LCG Management Board

Date/Time:

Tuesday 18 April 2006 at 16:00

Agenda:

http://agenda.cern.ch/fullAgenda.php?ida=a061497

Members:

http://lcg.web.cern.ch/LCG/Boards/MB/mb-members.html

 

(Version 1 - 24.4.2006)

Participants:

A.Aimar (notes), D.Barberis, S.Belforte, K.Bos, T.Cass, Ph.Charpentier, T.Doyle, I.Fisk, D.Foster, B.Gibbard, P.Mato, M.Mazzucato, G.Merino, B.Panzer, Di Qing, L.Robertson (chair), Y.Schutz, J.Shiers, J.Templon

Action List

https://twiki.cern.ch/twiki/bin/view/LCG/MbActionList 

Next Meeting:

Tuesday 25 April 2006 at 16:00

1.      Minutes and Matters arising (minutes) - A.Aimar

 

1.1         Minutes of the Previous Meeting

No comments received. Minutes approved.

 

2006Q1 quarterly reports (QR wiki page)

 

Still waiting for some QR reports (due 11.04.2006).

 

2.      Action List Review (list of actions)

 

 

  • 15 Apr 06 – D.Duellmann should add performance targets and tests in the LCG 3D project plan.

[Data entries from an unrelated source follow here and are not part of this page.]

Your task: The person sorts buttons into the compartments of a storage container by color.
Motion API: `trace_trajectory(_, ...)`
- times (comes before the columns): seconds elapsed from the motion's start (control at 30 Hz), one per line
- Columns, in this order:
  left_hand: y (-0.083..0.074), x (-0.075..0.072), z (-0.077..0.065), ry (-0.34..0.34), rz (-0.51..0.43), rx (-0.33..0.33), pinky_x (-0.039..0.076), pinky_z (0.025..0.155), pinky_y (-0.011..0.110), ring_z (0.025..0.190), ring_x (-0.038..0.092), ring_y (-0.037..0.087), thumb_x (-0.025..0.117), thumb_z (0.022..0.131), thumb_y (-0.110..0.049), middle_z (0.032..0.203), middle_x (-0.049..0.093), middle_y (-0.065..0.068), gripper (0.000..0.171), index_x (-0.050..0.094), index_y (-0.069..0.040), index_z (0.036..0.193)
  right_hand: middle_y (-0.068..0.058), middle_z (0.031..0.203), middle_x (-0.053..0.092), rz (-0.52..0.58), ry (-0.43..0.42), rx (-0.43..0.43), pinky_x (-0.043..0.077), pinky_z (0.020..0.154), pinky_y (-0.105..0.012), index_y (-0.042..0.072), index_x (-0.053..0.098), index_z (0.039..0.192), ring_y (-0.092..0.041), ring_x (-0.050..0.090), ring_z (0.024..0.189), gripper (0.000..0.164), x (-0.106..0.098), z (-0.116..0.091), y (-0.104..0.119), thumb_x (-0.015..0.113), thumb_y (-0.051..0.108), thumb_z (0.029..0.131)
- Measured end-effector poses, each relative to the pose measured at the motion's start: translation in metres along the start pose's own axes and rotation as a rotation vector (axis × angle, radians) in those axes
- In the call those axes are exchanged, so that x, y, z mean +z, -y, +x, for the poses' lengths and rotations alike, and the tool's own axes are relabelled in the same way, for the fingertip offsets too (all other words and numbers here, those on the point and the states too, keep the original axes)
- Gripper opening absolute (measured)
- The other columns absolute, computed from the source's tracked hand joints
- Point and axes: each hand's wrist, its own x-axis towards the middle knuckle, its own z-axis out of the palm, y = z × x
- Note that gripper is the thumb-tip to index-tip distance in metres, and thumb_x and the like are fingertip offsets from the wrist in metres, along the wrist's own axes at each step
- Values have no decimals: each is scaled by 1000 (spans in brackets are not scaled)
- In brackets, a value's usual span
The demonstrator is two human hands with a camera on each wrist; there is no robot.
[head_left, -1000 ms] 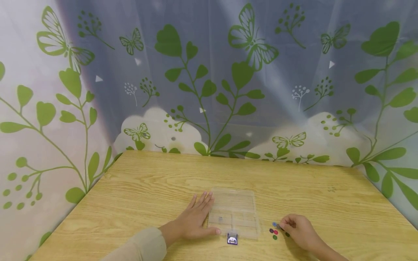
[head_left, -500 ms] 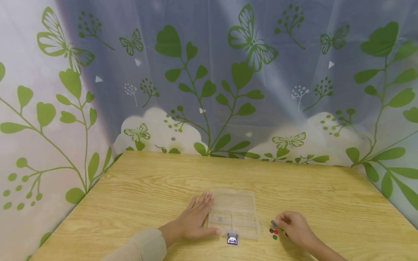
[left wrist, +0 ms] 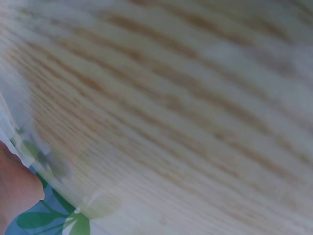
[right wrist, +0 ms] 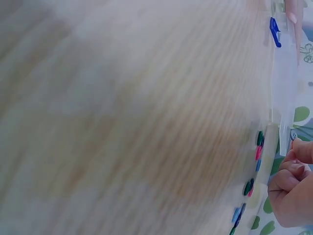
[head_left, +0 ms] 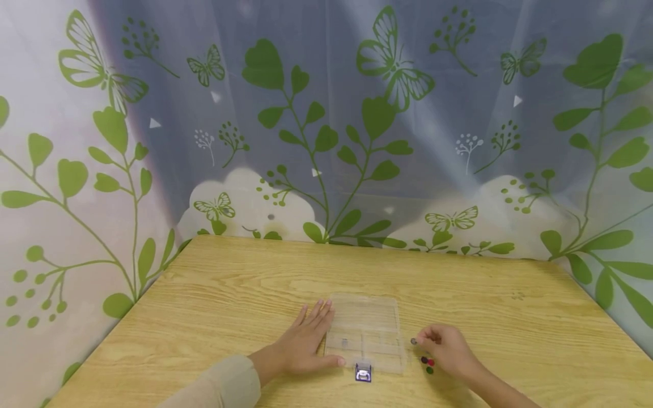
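A clear plastic compartment box [head_left: 380, 309] with a blue-purple latch [head_left: 363, 372] lies on the table. My left hand [head_left: 304, 344] rests along its left side, fingers straight and thumb near the front edge. My right hand [head_left: 446, 348] pinches a small greyish round button [head_left: 414, 341] between thumb and fingertips, just off the box's right side. In the right wrist view that button [right wrist: 293, 135] shows at the fingertips, beside the box's end. A dark button [head_left: 424, 360], a red button [head_left: 431, 362] and a green button [head_left: 429, 370] lie below the right hand.
More coloured buttons [right wrist: 248, 187] lie in a scattered row on the wooden table [head_left: 245, 283], seen in the right wrist view and mostly hidden by the right hand in the head view. A curtain [head_left: 326, 124] printed with leaves and butterflies hangs along the table's back and sides.
My right hand has moved left from the scattered buttons toward the box, carrying the pinched button. The left hand and the box have stayed in place.
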Motion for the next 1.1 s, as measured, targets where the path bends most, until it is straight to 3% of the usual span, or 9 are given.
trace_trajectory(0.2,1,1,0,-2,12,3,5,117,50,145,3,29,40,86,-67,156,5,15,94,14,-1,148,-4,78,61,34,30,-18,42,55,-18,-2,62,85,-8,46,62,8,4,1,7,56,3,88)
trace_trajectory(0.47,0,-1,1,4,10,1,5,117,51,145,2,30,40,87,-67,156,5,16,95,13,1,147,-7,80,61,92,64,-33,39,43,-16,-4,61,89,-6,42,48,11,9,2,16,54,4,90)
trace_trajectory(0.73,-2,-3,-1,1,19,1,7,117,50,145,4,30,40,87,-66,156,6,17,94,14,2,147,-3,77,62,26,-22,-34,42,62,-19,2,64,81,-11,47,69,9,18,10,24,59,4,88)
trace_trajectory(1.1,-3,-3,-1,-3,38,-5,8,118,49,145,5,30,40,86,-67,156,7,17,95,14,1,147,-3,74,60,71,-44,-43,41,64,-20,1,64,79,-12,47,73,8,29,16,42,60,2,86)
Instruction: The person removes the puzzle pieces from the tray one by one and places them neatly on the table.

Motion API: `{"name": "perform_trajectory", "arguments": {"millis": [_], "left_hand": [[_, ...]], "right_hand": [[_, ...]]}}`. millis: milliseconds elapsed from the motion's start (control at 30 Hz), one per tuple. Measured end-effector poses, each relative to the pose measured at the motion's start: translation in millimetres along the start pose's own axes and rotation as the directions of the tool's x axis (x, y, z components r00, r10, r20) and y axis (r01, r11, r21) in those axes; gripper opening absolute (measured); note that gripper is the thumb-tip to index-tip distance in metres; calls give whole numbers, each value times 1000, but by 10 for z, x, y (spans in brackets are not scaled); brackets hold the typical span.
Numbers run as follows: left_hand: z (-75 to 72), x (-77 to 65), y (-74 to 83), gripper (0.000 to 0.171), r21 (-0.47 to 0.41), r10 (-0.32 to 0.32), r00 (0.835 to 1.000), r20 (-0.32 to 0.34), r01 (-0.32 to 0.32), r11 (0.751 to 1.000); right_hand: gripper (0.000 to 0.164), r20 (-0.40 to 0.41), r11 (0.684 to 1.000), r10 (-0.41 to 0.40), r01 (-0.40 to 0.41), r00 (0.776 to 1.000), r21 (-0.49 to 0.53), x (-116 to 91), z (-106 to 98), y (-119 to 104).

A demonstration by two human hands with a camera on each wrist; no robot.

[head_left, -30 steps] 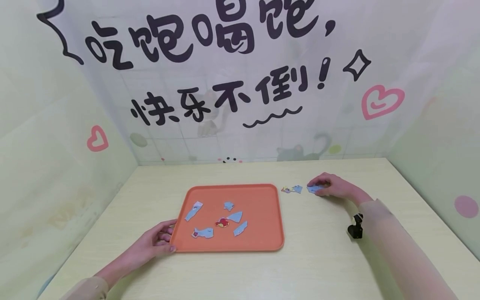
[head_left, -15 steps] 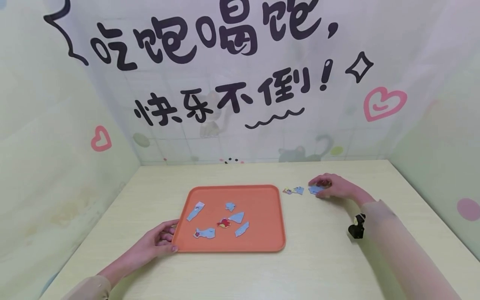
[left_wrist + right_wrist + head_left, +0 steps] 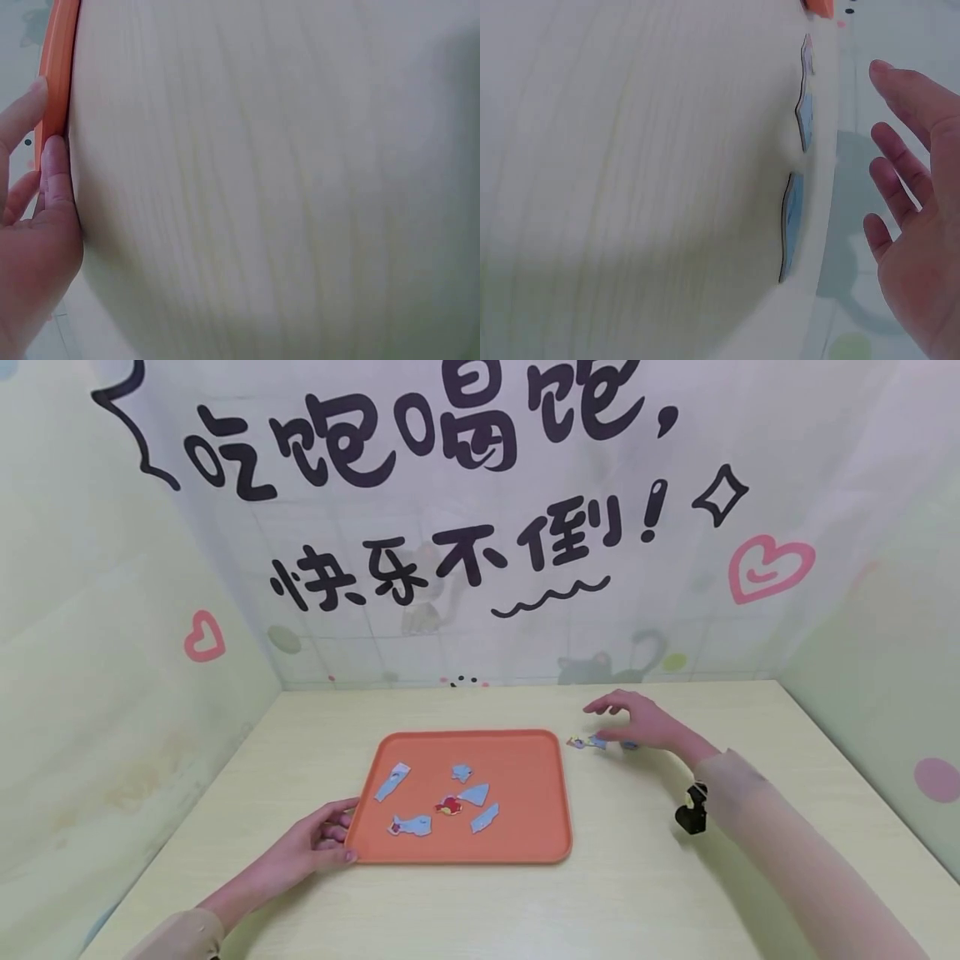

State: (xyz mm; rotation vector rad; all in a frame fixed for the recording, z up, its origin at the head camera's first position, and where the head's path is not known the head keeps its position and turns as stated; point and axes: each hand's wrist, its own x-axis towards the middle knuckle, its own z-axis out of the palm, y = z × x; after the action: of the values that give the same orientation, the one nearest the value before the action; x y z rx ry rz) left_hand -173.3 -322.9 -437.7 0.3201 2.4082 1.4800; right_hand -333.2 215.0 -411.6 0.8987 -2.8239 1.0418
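**A:** Any idea how those bits would handle? Head view, 12 o'clock = straight away from the person.

**B:** The blue piece (image 3: pixel 793 229) sitting on the desk (image 3: pixel 637 877) looks like thick card. My guess: next to no weight, fairly stiff, not slippery, but the pointy corners could bend or fray. It's lying flat, so I'd go for opposite cut edges with thumb and fingertip. Prying at one corner seems like asking for a crease.

**A:** And where's it sitting relative to the fingers?

**B:** Right hand (image 3: pixel 636 721) is up off the desk, fingers loosely spread, nothing in them. Blue piece is at about 6 o'clock from that hand, partly hidden by it. The two patterned pieces (image 3: pixel 806 124) are at 8 o'clock, just beside the blue one. The wrist view shows a gap between the fingers and all of them.

**A:** Other hand?

**B:** Left hand (image 3: pixel 311 842) is pinching the rim of the orange tray (image 3: pixel 517 852) around its 8 o'clock. Looks like light, rigid plastic to me, so the rim's a sensible grip. More pieces (image 3: pixel 412 826) lie inside, well apart from the right fingers, 8 to 9 o'clock.
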Motion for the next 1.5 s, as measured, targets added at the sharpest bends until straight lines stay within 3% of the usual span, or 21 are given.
{"name": "perform_trajectory", "arguments": {"millis": [267, 467, 1033, 1300, 1500], "left_hand": [[-7, 9, -5, 86, 0, 11, 1000, -3, -11, 1000], [-15, 15, -2, 85, 1, 11, 1000, -4, -11, 1000], [-17, 28, -7, 85, 12, 19, 1000, 0, -19, 1000], [-2, 15, 6, 84, 15, -3, 1000, -11, 3, 1000], [-5, 7, -7, 84, 19, -1, 1000, -12, 2, 1000]], "right_hand": [[45, 50, 994, -69, 65, 996, 86, 197, 152, -413], [41, 98, 987, -143, 134, 985, 91, 291, 271, -665], [37, 231, 984, -178, 165, 957, 74, 314, 755, -1138], [33, 207, 960, -278, 263, 938, 100, 306, 920, -1247], [30, 267, 962, -273, 258, 924, 89, 295, 1042, -1284]]}}
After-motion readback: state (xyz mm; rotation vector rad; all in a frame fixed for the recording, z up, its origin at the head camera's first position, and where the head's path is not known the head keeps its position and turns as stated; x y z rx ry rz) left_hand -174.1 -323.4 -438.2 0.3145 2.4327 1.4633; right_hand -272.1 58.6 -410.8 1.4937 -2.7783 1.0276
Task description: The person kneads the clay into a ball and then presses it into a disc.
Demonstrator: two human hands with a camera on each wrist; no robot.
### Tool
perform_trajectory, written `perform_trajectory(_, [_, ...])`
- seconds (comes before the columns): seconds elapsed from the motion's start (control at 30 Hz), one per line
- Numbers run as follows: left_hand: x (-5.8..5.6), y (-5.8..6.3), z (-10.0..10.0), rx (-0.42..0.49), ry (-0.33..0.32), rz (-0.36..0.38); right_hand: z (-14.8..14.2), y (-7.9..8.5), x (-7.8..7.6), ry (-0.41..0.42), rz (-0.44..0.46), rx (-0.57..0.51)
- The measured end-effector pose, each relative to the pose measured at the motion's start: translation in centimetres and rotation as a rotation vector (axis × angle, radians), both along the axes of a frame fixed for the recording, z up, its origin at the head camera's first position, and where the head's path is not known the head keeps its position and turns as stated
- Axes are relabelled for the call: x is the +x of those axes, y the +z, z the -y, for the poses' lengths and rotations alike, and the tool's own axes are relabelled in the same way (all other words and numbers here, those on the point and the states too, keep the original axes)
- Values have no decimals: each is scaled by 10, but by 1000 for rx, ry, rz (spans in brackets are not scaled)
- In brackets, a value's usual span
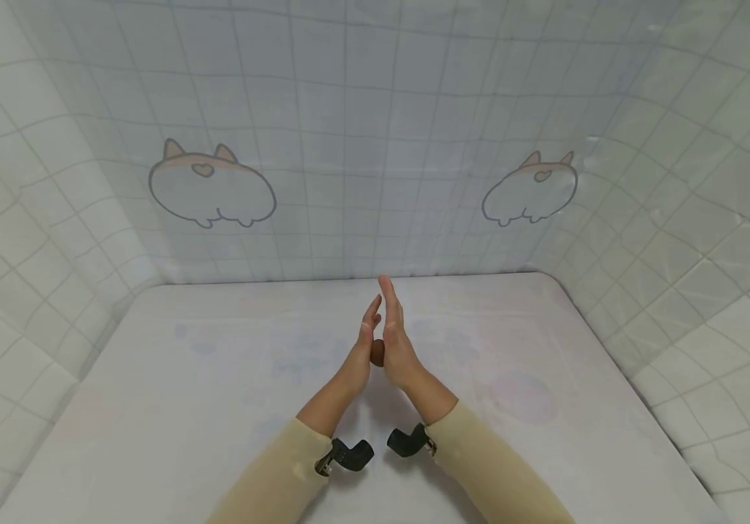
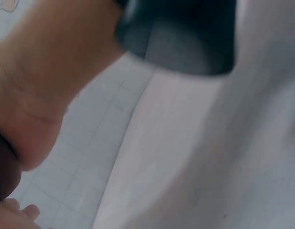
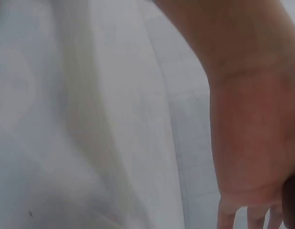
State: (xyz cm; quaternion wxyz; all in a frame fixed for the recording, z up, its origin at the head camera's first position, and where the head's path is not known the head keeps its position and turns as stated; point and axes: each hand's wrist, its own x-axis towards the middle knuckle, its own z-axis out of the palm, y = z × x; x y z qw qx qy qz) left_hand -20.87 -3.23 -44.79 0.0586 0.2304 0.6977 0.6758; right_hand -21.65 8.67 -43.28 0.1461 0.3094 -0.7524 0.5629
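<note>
Between my two palms sits a small brown rounded lump [image 1: 377, 353], pressed from both sides. My left hand [image 1: 360, 356] is on its left and my right hand [image 1: 398, 353] on its right, fingers straight and pointing away from me. The right fingertips reach farther forward than the left ones. In the left wrist view the lump [image 2: 4, 167] shows dark at the left edge, against the heel of a palm. Only a dark sliver of the lump [image 3: 293, 202] appears at the right edge of the right wrist view, beside the reddish palm [image 3: 252, 143].
A pale table [image 1: 217, 378] lies under the hands. Behind it rises a grid-patterned wall covering [image 1: 375, 182] with cartoon animal drawings [image 1: 211, 185], and similar covering stands on both sides. Black wrist-worn cameras [image 1: 353, 455] sit at both cream sleeves [image 1: 283, 466].
</note>
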Motion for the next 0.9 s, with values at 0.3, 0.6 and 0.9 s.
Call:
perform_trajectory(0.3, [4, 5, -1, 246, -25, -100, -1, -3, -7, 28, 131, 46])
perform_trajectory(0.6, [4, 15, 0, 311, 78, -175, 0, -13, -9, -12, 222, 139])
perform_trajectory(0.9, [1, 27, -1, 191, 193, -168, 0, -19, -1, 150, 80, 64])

Done. Explained in the 2006Q1 the Quarterly Report. It includes a milestone for a dedicated DB throughput phase in May.

 

 

3.      Status of Throughput Tests (more information) - J.Shiers

Please see the GridView site and select "Hourly report" from 18 April.

 

 

The status of the SC4 disk/disk transfer tests is available at this wiki page and the information is summarized in this presentation.

 

The goal of these tests is to reach the full nominal throughput rate. The schedule was that in the period April 3rd (Monday) - April 13th (Thursday before Easter) we should sustain an average daily rate to each Tier1 at, or above, the full nominal rate. In addition any loss of average rate > 10% needs to be: (1) accounted for, (2) explained in the operations log and (3) compensated for by a corresponding increase in rate in the following days.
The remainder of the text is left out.